▶ Task instructions
Below is a listing. Set down exactly the lines from the one containing "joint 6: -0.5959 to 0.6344" through the one containing "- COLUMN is", both ends included, and leave out the rest.

# # # # # # #

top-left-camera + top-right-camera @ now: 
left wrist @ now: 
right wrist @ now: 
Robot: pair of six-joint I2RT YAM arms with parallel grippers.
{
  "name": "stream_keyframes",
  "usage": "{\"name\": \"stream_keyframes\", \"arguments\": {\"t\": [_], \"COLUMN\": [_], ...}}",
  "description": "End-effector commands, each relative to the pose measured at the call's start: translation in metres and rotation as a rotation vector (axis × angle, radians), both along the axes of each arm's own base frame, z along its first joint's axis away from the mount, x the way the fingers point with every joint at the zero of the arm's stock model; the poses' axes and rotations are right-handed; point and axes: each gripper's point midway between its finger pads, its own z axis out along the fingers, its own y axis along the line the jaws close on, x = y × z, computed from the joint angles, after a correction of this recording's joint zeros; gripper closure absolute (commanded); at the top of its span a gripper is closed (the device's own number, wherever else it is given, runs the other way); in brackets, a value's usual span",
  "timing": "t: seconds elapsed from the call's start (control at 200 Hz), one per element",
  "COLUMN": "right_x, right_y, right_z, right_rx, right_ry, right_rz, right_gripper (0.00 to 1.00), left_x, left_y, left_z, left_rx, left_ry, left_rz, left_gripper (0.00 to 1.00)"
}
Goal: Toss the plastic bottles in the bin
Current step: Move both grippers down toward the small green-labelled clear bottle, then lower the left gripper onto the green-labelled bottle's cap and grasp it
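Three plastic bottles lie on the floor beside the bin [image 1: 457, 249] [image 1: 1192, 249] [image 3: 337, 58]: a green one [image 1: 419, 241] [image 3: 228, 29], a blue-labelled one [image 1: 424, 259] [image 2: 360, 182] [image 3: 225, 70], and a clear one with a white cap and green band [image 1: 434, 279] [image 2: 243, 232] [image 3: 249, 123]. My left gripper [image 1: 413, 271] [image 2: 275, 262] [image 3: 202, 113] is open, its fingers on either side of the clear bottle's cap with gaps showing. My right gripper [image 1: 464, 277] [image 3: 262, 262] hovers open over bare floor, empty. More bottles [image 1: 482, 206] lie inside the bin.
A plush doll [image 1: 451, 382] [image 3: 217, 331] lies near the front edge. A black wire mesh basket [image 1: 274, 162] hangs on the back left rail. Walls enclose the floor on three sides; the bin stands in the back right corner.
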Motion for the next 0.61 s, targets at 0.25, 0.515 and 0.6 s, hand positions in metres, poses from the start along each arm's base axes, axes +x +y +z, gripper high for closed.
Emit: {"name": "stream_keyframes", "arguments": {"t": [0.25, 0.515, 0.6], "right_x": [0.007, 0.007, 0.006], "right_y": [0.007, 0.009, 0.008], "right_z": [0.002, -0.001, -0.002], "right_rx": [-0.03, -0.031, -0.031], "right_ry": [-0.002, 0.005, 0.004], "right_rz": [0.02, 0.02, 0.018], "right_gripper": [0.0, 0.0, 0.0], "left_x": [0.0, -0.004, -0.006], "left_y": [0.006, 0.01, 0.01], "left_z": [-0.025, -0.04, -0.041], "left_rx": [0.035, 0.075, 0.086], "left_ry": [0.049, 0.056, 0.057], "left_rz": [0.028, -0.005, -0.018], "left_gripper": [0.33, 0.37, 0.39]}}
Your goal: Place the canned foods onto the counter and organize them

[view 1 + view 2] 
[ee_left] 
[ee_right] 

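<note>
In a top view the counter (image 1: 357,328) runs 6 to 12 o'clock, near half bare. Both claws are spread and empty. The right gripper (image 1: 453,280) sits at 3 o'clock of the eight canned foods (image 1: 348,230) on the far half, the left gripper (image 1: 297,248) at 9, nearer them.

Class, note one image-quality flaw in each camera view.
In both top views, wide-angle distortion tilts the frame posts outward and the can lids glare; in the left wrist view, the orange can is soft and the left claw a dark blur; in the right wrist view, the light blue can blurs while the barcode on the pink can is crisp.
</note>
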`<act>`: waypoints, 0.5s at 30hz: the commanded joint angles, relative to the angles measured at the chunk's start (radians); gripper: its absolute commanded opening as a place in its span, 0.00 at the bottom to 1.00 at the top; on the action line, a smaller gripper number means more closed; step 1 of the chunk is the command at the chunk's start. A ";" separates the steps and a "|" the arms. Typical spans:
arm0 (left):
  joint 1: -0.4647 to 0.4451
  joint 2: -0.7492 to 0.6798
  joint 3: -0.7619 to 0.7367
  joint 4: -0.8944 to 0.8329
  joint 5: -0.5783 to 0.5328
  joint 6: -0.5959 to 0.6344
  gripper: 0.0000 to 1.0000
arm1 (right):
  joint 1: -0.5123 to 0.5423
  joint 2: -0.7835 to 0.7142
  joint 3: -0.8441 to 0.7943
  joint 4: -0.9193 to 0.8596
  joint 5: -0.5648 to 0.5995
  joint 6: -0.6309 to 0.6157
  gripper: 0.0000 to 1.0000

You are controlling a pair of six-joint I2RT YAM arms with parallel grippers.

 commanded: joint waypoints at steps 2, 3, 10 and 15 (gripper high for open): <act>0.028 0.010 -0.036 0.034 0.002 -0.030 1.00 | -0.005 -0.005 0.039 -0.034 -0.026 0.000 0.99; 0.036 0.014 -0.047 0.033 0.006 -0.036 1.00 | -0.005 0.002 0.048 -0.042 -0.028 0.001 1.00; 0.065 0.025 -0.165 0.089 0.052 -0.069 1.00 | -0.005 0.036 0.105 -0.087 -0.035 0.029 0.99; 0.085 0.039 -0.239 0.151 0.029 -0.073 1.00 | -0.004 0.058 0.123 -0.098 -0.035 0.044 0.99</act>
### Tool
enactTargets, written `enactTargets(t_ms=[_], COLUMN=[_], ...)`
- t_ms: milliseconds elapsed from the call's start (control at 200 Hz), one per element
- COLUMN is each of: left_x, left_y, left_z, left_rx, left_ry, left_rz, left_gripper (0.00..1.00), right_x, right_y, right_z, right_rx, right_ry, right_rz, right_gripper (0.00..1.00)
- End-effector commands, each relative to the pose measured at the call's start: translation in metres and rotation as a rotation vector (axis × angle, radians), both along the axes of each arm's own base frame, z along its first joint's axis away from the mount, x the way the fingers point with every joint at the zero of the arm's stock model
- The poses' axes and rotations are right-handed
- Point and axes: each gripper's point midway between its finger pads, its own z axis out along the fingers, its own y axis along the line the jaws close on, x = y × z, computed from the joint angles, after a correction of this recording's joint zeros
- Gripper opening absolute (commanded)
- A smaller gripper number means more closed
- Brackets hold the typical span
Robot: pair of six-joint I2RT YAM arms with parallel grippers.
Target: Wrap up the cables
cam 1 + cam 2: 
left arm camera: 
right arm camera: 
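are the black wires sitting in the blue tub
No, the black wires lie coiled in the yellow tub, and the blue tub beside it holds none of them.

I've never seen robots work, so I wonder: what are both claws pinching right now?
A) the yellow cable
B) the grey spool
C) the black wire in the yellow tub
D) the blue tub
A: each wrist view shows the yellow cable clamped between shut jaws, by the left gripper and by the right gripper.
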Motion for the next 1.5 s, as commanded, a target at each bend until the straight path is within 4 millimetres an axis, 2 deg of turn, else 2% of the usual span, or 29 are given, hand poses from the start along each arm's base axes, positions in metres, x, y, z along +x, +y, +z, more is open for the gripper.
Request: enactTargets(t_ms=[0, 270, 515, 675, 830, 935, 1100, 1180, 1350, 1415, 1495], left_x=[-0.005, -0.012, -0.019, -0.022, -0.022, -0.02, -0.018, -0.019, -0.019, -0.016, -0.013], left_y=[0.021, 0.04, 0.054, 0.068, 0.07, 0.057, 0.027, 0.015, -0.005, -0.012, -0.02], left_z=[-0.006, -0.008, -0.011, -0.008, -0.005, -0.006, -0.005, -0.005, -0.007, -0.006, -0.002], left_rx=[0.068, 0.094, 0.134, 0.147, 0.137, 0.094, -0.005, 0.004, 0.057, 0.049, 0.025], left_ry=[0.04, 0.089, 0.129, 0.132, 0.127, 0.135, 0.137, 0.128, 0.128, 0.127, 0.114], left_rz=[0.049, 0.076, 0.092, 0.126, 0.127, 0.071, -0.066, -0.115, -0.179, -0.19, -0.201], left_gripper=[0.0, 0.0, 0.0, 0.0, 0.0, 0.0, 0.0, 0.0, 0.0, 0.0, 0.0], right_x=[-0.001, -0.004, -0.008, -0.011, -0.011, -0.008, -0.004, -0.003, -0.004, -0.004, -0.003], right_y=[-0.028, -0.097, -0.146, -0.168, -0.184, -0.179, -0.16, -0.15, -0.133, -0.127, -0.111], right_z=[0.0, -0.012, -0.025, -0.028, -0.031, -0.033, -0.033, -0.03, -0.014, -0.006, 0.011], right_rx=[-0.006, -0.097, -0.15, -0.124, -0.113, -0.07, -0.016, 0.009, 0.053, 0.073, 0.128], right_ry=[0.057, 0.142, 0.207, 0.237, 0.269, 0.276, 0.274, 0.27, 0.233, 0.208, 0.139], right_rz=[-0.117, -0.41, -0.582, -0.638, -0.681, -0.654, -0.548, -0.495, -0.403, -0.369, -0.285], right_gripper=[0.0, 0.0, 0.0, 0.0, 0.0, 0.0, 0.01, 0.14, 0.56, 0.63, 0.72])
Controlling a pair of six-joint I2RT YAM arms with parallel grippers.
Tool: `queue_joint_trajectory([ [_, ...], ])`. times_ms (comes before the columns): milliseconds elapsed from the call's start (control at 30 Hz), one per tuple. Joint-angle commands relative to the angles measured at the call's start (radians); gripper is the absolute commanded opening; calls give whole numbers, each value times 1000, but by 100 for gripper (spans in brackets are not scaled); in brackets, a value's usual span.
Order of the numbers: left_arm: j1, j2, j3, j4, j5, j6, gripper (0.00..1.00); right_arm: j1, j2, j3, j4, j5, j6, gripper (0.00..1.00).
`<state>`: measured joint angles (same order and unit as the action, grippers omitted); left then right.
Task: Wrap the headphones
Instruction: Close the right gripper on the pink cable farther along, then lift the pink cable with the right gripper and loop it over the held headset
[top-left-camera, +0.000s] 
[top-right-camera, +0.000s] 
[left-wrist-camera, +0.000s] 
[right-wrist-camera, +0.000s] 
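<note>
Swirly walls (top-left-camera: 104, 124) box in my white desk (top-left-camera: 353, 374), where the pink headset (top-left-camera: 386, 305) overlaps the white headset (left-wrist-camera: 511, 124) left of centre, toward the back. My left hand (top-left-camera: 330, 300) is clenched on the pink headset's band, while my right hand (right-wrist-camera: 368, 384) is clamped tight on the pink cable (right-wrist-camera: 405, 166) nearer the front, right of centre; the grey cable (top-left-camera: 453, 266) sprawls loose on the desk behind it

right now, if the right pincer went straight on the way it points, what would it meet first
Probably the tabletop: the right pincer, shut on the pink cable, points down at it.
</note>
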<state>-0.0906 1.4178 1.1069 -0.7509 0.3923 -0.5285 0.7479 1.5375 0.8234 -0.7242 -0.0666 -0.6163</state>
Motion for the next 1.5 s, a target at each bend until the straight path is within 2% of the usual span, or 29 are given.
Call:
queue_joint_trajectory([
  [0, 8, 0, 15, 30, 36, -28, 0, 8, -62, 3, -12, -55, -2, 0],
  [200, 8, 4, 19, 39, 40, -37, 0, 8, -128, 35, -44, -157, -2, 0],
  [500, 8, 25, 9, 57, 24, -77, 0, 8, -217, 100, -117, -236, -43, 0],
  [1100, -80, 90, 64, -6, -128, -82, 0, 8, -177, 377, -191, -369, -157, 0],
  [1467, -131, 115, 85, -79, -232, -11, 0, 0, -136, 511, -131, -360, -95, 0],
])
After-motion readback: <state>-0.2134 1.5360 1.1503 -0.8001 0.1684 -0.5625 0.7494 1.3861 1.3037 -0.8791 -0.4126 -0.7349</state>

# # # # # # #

▶ Response
  joint 6: -0.5959 to 0.6344
  gripper: 0.0000 to 1.0000
arm1 (right):
  joint 1: -0.5123 to 0.5423
  joint 2: -0.7835 to 0.7142
  joint 3: -0.8441 to 0.7943
  joint 4: -0.9193 to 0.8596
  joint 5: -0.5648 to 0.5995
  joint 6: -0.6309 to 0.6157
  gripper: 0.0000 to 1.0000

You are controlling a pair of six-joint I2RT YAM arms with parallel grippers.

 commanded: joint waypoints at steps 2, 3, 10 and 15 (gripper high for open): <act>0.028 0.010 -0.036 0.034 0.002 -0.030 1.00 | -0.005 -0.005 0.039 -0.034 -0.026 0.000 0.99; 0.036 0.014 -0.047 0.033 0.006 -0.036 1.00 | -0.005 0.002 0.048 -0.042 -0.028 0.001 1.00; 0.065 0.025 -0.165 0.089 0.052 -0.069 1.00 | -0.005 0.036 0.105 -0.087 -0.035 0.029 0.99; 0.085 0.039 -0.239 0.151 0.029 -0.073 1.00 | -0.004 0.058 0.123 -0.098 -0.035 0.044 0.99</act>
### Tool
enactTargets, written `enactTargets(t_ms=[_], COLUMN=[_], ...)`
- t_ms: milliseconds elapsed from the call's start (control at 200 Hz), one per element
- COLUMN is each of: left_x, left_y, left_z, left_rx, left_ry, left_rz, left_gripper (0.00..1.00), right_x, right_y, right_z, right_rx, right_ry, right_rz, right_gripper (0.00..1.00)

What the exercise asked for is complete.